> **TASK ITEM**:
Using the listing below, copy every line that mentions "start".

> **DATA SEGMENT**:
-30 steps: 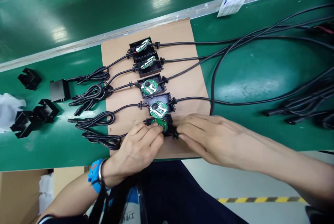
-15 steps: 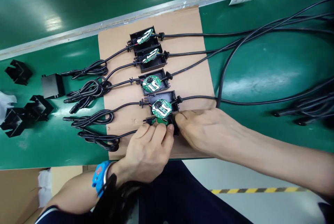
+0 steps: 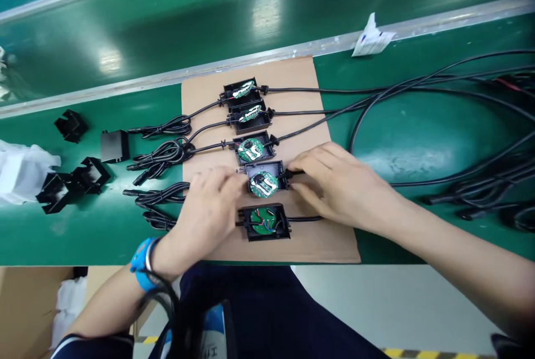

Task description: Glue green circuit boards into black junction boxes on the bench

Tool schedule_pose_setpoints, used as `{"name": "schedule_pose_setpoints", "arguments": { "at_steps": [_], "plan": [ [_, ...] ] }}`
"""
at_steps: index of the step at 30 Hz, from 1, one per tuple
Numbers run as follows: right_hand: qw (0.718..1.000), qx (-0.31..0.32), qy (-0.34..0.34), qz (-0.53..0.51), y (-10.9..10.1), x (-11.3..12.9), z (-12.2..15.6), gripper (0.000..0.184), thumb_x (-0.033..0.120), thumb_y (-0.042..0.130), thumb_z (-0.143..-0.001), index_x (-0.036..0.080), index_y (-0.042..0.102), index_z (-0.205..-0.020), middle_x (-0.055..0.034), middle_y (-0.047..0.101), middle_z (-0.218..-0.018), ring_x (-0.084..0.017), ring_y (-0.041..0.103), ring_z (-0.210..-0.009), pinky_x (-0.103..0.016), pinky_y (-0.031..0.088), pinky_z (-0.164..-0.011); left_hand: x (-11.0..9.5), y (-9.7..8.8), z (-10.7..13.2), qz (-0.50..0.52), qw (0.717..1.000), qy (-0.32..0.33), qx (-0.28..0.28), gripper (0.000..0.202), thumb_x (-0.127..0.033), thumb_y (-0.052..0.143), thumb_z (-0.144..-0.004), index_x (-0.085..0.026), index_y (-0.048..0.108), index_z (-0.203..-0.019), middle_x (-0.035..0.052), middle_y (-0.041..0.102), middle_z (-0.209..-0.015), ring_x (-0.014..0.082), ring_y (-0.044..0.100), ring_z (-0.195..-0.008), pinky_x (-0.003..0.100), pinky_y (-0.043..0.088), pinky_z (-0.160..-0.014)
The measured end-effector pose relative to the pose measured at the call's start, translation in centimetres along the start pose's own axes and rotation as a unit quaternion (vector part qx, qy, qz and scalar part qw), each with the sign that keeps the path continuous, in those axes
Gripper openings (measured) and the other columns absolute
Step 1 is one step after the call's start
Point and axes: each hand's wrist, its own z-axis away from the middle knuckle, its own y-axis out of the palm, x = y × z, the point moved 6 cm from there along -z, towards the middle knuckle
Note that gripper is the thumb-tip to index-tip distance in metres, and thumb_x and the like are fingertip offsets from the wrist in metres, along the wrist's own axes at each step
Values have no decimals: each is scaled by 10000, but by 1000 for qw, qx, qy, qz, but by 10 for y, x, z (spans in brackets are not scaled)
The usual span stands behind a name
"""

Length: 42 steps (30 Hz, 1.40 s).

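My right hand has its thumb and fingers around the black cable at the right end of the fourth open box. Inside that box a round green circuit board sits tilted, white patches facing up. My left hand, a little blurred, is closed at the box's left end; whatever its fingertips hold is hidden. Nearest me lies another open black box; its green board lies inside with red and blue wires showing. Three similar boxes with boards, such as the third one, line up farther away.
A cardboard sheet lies under the boxes on the green table. Coiled cables and loose black covers are at left, near white wrapping. Long cables cross the right side. A paper scrap lies at the back.
Both hands have left the nearest box and moved to the two ends of the fourth one. The nearest board now lies uncovered in its box. My view has shifted.
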Motion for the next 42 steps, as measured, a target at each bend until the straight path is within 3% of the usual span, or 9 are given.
{"name": "schedule_pose_setpoints", "arguments": {
  "at_steps": [4,7,10,15,24,29,34,36,42],
  "plan": [
    [998,-6,34,-61,14,-14,5,111,196,483,-970,172,548,-1056,-83,681,-950,-212,650,-892,-354,547,-772,26,11,-15,-36,997,-43,50,97,-130,567,-911,-134,612,-997,97,647,-982,258,610,-937,417,516,-823],
    [991,-19,85,-102,7,-15,14,135,191,482,-984,204,512,-1116,-78,706,-1026,-183,693,-857,-320,565,-726,27,7,-11,17,998,-47,37,75,-141,523,-951,-157,572,-1005,59,674,-947,205,642,-842,347,529,-761],
    [989,-17,70,-132,-8,-5,17,231,142,434,-986,208,503,-1196,-82,714,-1070,-180,712,-877,-306,579,-725,23,-3,-4,55,997,-54,27,90,-196,478,-994,-173,549,-1044,29,696,-924,168,663,-760,284,515,-659],
    [987,67,-13,-148,-16,15,6,354,67,370,-940,129,564,-1229,-69,710,-901,-168,686,-758,-290,567,-660,16,-14,-5,3,998,-56,36,169,-288,439,-1022,-185,573,-1018,21,706,-875,180,673,-713,278,472,-569],
    [977,177,34,-111,-4,14,-19,317,224,365,-962,144,665,-1027,-68,665,-764,-182,619,-663,-292,456,-613,2,-6,-24,-97,991,-17,87,132,-226,490,-974,-180,597,-913,10,657,-719,171,608,-561,272,344,-444],
    [976,201,32,-71,6,14,-29,309,230,430,-933,153,657,-1128,-48,681,-754,-161,592,-605,-270,403,-603,9,1,-28,-66,990,-30,123,137,-218,501,-969,-160,621,-942,30,676,-749,201,652,-609,291,460,-499],
    [975,213,11,-61,19,21,-31,358,180,385,-929,104,668,-1136,-63,686,-744,-170,602,-583,-290,377,-585,25,5,-28,132,978,-74,144,216,-95,603,-900,-192,658,-1084,11,751,-1066,167,717,-936,299,569,-859],
    [973,223,6,-61,24,24,-30,362,166,369,-930,81,665,-1118,-70,681,-730,-179,611,-588,-301,373,-579,31,7,-28,177,968,-102,148,267,-49,632,-860,-211,674,-1067,-22,758,-1074,140,721,-940,267,567,-879],
    [973,221,16,-68,26,23,-29,333,175,365,-935,109,646,-1101,-69,694,-780,-191,638,-647,-305,368,-591,27,1,-28,133,990,-51,17,159,-77,618,-881,-185,679,-979,4,761,-947,144,722,-848,269,595,-785]
  ]
}}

> **RESULT OF THE TASK**:
The measured end-effector pose relative to the pose measured at the call's start, translation in centimetres along the start pose's own axes and rotation as a unit quaternion (vector part qx, qy, qz and scalar part qw), each with the sign that keeps the path continuous, in those axes
Step 1 is one step after the call's start

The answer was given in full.